### PROBLEM DESCRIPTION
Repeat the listing word for word, but skip any pictures.
━━ AVAILABLE DATA ━━
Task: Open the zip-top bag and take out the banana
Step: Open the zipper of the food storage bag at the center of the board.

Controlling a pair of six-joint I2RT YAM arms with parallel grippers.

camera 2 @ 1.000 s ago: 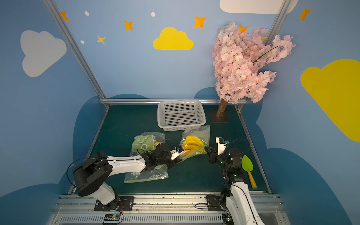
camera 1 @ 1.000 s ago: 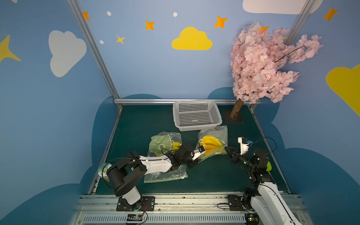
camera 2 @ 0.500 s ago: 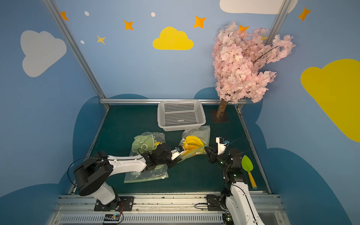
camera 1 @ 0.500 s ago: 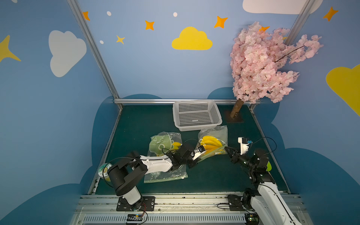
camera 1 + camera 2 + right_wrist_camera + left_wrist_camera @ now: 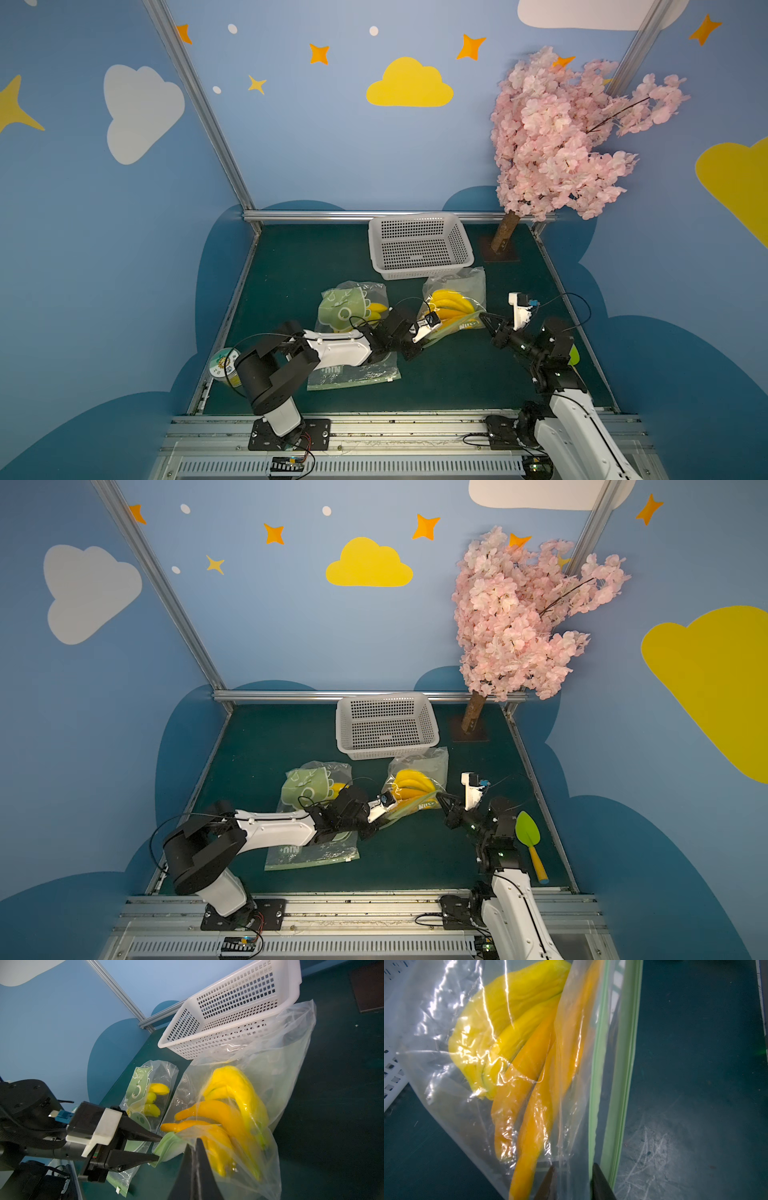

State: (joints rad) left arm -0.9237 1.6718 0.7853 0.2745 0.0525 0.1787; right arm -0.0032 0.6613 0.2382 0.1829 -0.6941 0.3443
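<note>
The clear zip-top plastic bag (image 5: pixel 465 286) with the yellow banana bunch (image 5: pixel 451 305) is lying at 6 o'clock of the white mesh basket (image 5: pixel 419 271), its green zip strip (image 5: pixel 612 1084) running 8-to-2 o'clock. The right gripper (image 5: pixel 195 1145) is pinching the 2 o'clock end shut. The left gripper (image 5: pixel 160 1148) is straddling the 8 o'clock end, jaws apart, which only the wrist views are showing.
</note>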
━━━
### WRITTEN ANSWER
Task: Open the zip-top bag and take out the banana
Step: Open the zipper of the food storage bag at the center of the board.

Controlling a pair of six-joint I2RT YAM arms with parallel grippers.

camera 2 @ 1.000 s ago: 
camera 1 @ 1.000 s ago: 
camera 2 @ 0.500 s ago: 
camera 1 @ 0.500 s ago: 
camera 1 + camera 2 + right_wrist_camera + left_wrist_camera @ now: 

State: (joints rad) left arm -0.9237 1.6718 0.7853 0.2745 0.0525 0.1787; right arm -0.0032 0.6613 0.2382 0.1829 -0.6941 0.3443
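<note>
The clear zip-top plastic bag (image 5: pixel 465 286) with the yellow banana bunch (image 5: pixel 451 305) is lying at 6 o'clock of the white mesh basket (image 5: pixel 419 271), its green zip strip (image 5: pixel 612 1084) running 8-to-2 o'clock. The right gripper (image 5: pixel 195 1145) is pinching the 2 o'clock end shut. The left gripper (image 5: pixel 160 1148) is straddling the 8 o'clock end, jaws apart, which only the wrist views are showing.
</note>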

No more output is needed for this exercise.